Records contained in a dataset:
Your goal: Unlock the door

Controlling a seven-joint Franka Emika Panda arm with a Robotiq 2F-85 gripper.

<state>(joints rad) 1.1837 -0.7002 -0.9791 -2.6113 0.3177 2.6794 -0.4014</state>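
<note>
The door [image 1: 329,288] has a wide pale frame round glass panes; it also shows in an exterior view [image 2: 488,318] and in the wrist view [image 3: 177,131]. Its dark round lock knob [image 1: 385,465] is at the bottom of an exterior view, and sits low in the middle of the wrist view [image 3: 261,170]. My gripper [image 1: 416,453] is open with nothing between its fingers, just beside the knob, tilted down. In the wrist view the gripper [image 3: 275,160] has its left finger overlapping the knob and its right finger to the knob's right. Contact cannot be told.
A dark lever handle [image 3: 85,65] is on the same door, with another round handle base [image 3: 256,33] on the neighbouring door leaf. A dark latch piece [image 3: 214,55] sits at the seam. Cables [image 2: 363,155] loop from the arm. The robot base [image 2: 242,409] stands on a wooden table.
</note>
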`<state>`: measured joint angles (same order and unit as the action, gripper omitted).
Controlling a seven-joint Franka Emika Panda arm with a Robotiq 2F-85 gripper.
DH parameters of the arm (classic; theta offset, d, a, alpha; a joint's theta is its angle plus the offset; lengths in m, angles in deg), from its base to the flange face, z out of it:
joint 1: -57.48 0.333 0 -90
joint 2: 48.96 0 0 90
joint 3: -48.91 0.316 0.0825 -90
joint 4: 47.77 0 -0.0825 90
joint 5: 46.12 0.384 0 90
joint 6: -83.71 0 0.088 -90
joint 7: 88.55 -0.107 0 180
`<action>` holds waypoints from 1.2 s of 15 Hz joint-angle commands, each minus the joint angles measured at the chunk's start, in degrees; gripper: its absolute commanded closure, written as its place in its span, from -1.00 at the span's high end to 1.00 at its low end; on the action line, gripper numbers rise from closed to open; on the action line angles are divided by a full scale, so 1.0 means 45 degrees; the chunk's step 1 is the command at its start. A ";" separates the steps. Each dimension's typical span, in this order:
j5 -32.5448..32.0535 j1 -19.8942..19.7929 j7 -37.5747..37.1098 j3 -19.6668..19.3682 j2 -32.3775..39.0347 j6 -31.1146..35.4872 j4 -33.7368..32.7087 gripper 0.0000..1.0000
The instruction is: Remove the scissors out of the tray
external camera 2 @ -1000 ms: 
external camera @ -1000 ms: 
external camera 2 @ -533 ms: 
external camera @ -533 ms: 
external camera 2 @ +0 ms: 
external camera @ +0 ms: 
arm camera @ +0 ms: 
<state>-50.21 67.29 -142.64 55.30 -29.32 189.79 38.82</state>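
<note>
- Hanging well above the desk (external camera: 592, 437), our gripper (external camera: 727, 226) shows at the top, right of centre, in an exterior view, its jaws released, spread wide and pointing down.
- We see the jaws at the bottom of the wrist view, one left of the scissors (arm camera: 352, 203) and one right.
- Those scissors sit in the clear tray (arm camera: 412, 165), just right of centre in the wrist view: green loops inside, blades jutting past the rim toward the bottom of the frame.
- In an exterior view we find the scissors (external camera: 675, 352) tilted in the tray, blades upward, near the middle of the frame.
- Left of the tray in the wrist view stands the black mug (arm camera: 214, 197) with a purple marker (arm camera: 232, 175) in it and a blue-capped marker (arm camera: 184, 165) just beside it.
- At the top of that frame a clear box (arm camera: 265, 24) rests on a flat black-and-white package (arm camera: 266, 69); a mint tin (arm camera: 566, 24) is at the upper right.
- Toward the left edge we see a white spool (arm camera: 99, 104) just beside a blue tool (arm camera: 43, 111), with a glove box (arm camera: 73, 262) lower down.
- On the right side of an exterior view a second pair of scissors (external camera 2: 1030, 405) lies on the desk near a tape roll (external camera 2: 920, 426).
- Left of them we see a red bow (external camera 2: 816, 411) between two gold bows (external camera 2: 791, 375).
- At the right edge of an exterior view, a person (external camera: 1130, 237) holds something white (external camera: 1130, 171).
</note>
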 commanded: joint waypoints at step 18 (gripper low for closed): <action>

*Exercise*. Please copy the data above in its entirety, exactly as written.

*Response for this exercise*.
Your goal: Unlock the door

Controlling a seven-joint Franka Emika Panda arm with a Robotiq 2F-85 gripper.

<state>(joints rad) 1.1837 -0.7002 -0.9791 -2.6113 0.3177 2.6794 -0.4014</state>
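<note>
The door [image 1: 329,288] has a wide pale frame round glass panes; it also shows in an exterior view [image 2: 488,318] and in the wrist view [image 3: 177,131]. Its dark round lock knob [image 1: 385,465] is at the bottom of an exterior view, and sits low in the middle of the wrist view [image 3: 261,170]. My gripper [image 1: 416,453] is open with nothing between its fingers, just beside the knob, tilted down. In the wrist view the gripper [image 3: 275,160] has its left finger overlapping the knob and its right finger to the knob's right. Contact cannot be told.
A dark lever handle [image 3: 85,65] is on the same door, with another round handle base [image 3: 256,33] on the neighbouring door leaf. A dark latch piece [image 3: 214,55] sits at the seam. Cables [image 2: 363,155] loop from the arm. The robot base [image 2: 242,409] stands on a wooden table.
</note>
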`<state>`: measured joint angles (same order and unit as the action, gripper omitted).
Controlling a seven-joint Franka Emika Panda arm with a Robotiq 2F-85 gripper.
DH parameters of the arm (classic; theta offset, d, a, alpha; a joint's theta is its angle plus the offset; lengths in m, angles in deg), from its base to the flange face, z out of it:
joint 1: -57.48 0.333 0 -90
joint 2: 48.96 0 0 90
joint 3: -48.91 0.316 0.0825 -90
joint 4: 47.77 0 -0.0825 90
joint 5: 46.12 0.384 0 90
joint 6: -83.71 0 0.088 -90
joint 7: 88.55 -0.107 0 180
`<action>` holds waypoints from 1.2 s of 15 Hz joint-angle commands, each minus the joint angles measured at the chunk's start, in degrees; gripper: its absolute commanded closure, written as its place in its span, from -1.00 at the span's high end to 1.00 at its low end; on the action line, gripper numbers rise from closed to open; on the action line angles are divided by a full scale, so 1.0 means 45 degrees; the chunk's step 1 is the command at its start. A ";" separates the steps. Each dimension's typical span, in this order:
j5 -32.5448..32.0535 j1 -19.8942..19.7929 j7 -37.5747..37.1098 j3 -19.6668..19.3682 j2 -32.3775..39.0347 j6 -31.1146..35.4872 j4 -33.7368..32.7087 gripper 0.0000..1.0000
The instruction is: Remove the scissors out of the tray
external camera 2 @ -1000 ms: 
external camera @ -1000 ms: 
external camera 2 @ -533 ms: 
external camera @ -533 ms: 
external camera 2 @ +0 ms: 
external camera @ +0 ms: 
arm camera @ +0 ms: 
<state>-50.21 67.29 -142.64 55.30 -29.32 189.79 38.82</state>
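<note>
- Hanging well above the desk (external camera: 592, 437), our gripper (external camera: 727, 226) shows at the top, right of centre, in an exterior view, its jaws released, spread wide and pointing down.
- We see the jaws at the bottom of the wrist view, one left of the scissors (arm camera: 352, 203) and one right.
- Those scissors sit in the clear tray (arm camera: 412, 165), just right of centre in the wrist view: green loops inside, blades jutting past the rim toward the bottom of the frame.
- In an exterior view we find the scissors (external camera: 675, 352) tilted in the tray, blades upward, near the middle of the frame.
- Left of the tray in the wrist view stands the black mug (arm camera: 214, 197) with a purple marker (arm camera: 232, 175) in it and a blue-capped marker (arm camera: 184, 165) just beside it.
- At the top of that frame a clear box (arm camera: 265, 24) rests on a flat black-and-white package (arm camera: 266, 69); a mint tin (arm camera: 566, 24) is at the upper right.
- Toward the left edge we see a white spool (arm camera: 99, 104) just beside a blue tool (arm camera: 43, 111), with a glove box (arm camera: 73, 262) lower down.
- On the right side of an exterior view a second pair of scissors (external camera 2: 1030, 405) lies on the desk near a tape roll (external camera 2: 920, 426).
- Left of them we see a red bow (external camera 2: 816, 411) between two gold bows (external camera 2: 791, 375).
- At the right edge of an exterior view, a person (external camera: 1130, 237) holds something white (external camera: 1130, 171).
</note>
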 commanded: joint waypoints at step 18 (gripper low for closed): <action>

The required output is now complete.